Required work: Return the material below exactly, but only from the line with "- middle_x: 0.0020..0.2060" through the line with "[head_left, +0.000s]", and without its pictures.
── Information shown
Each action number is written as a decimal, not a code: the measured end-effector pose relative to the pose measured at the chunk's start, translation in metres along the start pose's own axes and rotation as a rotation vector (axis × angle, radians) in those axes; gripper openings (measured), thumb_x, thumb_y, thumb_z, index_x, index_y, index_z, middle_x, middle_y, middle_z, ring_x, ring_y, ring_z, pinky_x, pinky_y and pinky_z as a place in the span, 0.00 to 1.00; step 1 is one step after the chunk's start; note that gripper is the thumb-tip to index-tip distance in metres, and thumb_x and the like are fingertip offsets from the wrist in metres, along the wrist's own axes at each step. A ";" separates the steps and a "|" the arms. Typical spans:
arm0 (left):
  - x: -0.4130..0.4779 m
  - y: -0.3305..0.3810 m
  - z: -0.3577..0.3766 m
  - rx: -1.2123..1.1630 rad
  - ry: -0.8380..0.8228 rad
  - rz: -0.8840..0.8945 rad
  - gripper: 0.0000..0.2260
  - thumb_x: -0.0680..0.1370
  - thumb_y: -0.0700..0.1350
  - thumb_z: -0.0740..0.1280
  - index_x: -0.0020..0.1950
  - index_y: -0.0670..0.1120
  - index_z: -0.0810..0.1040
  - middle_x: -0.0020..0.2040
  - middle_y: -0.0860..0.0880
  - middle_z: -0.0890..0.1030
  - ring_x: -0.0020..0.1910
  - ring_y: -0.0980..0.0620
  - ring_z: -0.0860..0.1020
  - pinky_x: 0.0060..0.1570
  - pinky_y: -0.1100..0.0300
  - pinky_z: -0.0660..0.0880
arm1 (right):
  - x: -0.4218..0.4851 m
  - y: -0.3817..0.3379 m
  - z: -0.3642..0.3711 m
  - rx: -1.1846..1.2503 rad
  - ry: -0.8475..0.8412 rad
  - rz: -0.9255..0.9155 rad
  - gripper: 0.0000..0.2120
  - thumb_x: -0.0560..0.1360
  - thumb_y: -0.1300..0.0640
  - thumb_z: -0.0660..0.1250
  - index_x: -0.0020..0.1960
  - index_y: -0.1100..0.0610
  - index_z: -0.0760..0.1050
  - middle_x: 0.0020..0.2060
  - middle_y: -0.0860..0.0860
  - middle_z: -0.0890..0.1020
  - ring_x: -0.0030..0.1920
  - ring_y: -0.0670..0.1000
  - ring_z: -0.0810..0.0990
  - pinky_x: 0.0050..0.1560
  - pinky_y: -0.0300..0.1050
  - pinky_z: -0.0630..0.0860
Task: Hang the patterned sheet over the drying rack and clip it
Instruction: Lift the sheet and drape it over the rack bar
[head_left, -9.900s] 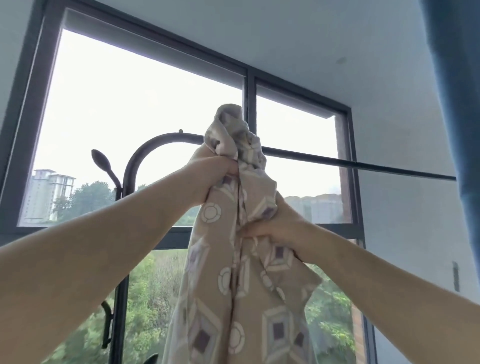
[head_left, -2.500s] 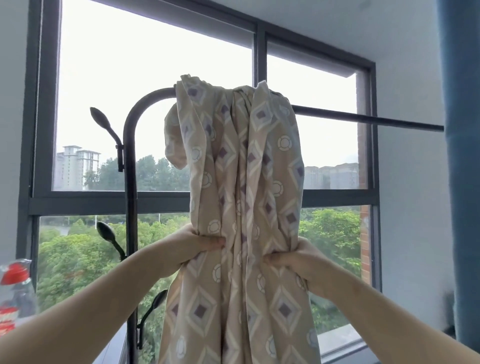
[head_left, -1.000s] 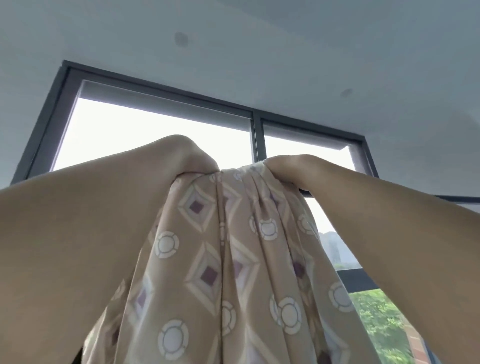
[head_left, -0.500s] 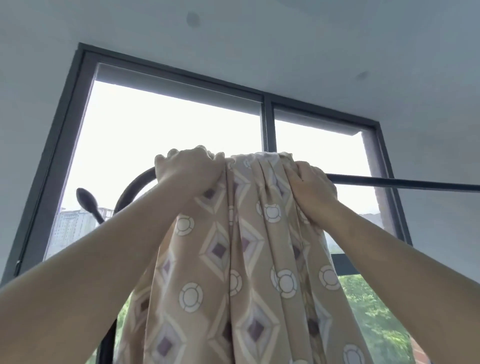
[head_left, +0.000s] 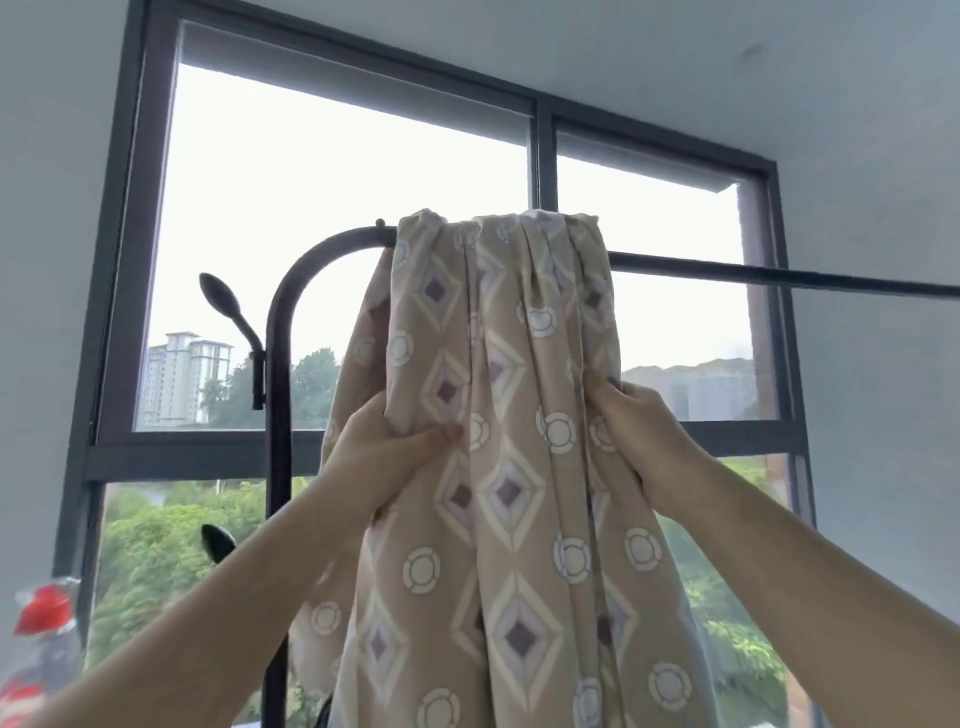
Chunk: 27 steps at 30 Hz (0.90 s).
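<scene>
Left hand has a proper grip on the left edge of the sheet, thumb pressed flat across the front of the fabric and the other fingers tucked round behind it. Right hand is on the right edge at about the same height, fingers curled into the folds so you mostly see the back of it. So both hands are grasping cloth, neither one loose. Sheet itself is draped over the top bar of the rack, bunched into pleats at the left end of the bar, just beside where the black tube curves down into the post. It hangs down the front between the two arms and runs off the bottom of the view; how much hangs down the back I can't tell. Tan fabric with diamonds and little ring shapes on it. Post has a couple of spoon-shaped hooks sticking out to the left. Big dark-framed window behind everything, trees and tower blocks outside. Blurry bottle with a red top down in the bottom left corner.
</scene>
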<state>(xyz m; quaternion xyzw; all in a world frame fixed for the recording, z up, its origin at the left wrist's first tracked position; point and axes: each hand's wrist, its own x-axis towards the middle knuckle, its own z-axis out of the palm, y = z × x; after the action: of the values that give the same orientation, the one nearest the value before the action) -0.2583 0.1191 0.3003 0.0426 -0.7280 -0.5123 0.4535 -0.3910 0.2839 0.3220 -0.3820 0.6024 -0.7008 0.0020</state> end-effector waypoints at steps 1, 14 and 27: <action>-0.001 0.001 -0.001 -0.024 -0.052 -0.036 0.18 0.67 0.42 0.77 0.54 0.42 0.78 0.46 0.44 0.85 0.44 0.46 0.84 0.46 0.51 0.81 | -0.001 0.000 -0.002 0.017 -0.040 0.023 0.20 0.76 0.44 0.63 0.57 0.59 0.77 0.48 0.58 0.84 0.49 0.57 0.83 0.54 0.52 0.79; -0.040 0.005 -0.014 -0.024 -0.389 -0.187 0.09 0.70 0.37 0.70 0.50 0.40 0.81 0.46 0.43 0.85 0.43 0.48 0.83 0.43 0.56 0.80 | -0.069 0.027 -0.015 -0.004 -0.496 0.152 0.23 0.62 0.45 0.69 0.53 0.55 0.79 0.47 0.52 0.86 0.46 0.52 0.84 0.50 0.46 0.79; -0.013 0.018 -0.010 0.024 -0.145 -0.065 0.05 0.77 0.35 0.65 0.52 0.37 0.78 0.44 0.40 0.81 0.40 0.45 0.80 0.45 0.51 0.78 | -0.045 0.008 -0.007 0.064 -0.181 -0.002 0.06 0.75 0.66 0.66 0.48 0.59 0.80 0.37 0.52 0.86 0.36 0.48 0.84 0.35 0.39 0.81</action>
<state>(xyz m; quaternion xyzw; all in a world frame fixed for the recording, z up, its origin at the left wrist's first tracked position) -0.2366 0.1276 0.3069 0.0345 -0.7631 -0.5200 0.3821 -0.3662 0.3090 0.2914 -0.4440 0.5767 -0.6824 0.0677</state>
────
Response to the task:
  - middle_x: 0.0020..0.2060
  - middle_y: -0.0860..0.0860
  - middle_z: -0.0890..0.1020
  - ring_x: -0.0030..0.1920
  - ring_y: -0.0670..0.1000
  - ring_z: -0.0810..0.0990
  - pinky_x: 0.0050..0.1560
  - pinky_y: -0.0300..0.1050
  - pinky_z: -0.0630..0.0860
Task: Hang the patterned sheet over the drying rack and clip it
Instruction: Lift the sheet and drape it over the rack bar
[head_left, -9.900s] 
[head_left, -2.500s] 
[head_left, -1.000s] 
[head_left, -0.500s] 
[head_left, +0.000s] 

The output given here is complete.